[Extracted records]
§ §

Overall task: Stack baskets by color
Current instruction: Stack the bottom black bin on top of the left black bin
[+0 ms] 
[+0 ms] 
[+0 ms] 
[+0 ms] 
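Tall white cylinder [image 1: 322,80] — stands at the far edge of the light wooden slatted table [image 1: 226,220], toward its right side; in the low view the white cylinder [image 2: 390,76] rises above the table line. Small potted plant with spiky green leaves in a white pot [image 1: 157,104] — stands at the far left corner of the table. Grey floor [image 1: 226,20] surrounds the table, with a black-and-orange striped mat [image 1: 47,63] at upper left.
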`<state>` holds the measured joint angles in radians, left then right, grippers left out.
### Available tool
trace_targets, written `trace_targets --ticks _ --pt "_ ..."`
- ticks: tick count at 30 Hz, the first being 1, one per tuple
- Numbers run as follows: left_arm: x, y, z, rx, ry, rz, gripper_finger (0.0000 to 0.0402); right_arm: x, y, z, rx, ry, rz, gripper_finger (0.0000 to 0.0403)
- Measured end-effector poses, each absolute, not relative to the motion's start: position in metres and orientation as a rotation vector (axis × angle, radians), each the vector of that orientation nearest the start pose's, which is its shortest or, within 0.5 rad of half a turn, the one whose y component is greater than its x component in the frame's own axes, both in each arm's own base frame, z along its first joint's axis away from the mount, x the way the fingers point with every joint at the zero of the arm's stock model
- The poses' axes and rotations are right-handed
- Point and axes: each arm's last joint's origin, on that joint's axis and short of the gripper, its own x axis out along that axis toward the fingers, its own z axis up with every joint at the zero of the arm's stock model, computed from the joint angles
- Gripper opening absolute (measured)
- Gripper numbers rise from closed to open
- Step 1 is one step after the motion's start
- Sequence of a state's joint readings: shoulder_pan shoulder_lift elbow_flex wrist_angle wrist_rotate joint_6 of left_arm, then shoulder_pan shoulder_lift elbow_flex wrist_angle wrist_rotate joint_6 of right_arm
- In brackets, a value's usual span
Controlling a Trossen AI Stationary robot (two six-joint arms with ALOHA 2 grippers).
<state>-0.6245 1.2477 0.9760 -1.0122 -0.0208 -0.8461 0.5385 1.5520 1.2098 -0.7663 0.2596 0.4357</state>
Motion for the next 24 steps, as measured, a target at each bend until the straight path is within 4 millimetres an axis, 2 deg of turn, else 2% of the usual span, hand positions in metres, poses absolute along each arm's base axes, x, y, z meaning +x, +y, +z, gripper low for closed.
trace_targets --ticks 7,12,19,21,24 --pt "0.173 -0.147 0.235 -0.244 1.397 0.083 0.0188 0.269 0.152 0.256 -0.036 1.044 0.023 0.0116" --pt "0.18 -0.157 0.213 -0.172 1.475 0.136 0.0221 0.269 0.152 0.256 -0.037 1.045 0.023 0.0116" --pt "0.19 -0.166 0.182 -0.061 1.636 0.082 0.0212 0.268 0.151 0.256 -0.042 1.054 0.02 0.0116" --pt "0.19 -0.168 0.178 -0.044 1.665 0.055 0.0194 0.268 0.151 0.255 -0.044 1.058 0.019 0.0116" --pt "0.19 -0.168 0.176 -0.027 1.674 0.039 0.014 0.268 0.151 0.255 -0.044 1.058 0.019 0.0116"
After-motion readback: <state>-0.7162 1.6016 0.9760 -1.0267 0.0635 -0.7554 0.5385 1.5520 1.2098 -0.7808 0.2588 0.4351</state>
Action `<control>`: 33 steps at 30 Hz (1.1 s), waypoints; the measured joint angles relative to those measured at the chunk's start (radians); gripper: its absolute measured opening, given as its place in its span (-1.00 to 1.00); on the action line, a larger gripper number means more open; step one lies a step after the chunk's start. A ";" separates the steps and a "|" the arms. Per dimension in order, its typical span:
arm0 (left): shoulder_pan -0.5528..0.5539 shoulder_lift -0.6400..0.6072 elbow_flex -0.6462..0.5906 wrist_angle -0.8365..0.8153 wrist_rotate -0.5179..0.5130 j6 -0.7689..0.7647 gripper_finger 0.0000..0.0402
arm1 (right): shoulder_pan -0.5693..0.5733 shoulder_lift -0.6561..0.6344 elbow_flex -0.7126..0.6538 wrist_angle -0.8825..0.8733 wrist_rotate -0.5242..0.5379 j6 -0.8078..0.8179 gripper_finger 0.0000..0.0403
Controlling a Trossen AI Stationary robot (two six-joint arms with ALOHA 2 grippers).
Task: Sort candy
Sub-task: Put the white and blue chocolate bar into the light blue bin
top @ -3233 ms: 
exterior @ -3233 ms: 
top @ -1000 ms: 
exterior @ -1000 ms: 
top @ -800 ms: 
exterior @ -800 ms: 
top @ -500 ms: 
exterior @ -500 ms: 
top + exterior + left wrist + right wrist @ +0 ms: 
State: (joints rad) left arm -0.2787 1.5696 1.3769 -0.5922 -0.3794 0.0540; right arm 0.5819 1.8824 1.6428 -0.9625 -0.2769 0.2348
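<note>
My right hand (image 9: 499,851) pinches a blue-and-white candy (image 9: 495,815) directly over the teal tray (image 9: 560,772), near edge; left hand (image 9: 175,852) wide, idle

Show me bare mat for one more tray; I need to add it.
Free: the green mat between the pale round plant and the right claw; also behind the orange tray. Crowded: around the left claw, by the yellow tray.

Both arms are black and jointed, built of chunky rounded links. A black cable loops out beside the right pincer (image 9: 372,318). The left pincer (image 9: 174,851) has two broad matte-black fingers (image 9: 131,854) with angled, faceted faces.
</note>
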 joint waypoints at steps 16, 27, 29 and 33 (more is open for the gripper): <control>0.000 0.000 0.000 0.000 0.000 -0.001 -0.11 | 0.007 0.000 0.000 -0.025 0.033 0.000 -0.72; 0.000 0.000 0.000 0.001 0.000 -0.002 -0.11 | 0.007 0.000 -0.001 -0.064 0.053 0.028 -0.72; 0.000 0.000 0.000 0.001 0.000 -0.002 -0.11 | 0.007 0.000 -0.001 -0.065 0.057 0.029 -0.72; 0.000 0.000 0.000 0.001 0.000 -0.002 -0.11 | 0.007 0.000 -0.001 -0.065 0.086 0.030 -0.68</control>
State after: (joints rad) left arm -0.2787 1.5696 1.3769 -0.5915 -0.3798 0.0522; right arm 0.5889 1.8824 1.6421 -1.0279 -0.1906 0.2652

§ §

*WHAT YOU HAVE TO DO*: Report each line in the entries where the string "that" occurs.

*TASK ANSWER*:
- Measured end-effector poses, each absolute, not relative to the motion's start: position in metres and orientation as a rotation vector (axis × angle, radians), each the vector of that orientation nearest the start pose's, which is its shortest or, within 0.5 rad of half a turn, the one whose y component is greater than its x component in the frame's own axes, both in each arm's own base frame, z along its first joint's axis away from the mount, x the way the fingers point with every joint at the zero of the arm's stock model
- Point and axes: each arm's last joint's origin, on that joint's axis and short of the gripper, its own x axis out along that axis toward the fingers, its own z axis up with every joint at the zero of the arm's stock model, computed from the joint angles

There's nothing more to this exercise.